• **EXERCISE**:
Read through the records below and copy each line that uses the word "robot".

• **SOURCE MATERIAL**:
▶

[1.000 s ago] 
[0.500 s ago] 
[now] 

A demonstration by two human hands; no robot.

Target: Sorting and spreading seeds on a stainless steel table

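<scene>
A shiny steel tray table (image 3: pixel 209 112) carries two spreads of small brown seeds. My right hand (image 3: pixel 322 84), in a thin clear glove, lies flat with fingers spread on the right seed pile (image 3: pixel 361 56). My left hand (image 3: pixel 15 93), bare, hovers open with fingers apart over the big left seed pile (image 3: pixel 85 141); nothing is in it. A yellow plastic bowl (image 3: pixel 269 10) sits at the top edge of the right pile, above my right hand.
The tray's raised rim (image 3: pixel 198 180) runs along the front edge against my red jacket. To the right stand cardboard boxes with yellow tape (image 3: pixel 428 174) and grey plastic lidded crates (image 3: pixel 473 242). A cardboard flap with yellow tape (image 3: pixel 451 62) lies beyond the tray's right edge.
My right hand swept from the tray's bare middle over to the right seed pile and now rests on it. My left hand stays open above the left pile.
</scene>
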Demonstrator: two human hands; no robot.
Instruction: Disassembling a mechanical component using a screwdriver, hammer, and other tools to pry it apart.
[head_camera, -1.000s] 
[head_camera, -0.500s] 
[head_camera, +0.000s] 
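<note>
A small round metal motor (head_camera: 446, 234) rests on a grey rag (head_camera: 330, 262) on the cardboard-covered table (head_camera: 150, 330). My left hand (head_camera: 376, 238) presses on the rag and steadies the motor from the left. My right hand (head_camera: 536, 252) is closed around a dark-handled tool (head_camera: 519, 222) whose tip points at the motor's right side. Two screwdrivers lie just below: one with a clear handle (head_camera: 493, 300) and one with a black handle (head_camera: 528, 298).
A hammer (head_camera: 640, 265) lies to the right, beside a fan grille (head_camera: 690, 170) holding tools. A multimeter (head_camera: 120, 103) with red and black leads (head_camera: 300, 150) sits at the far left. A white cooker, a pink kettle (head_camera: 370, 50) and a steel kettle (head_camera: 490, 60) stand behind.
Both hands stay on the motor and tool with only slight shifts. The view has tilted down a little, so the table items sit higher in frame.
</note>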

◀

• **RESPONSE TO THE TASK**:
A demonstration by two human hands; no robot.
Demonstrator: two human hands; no robot.

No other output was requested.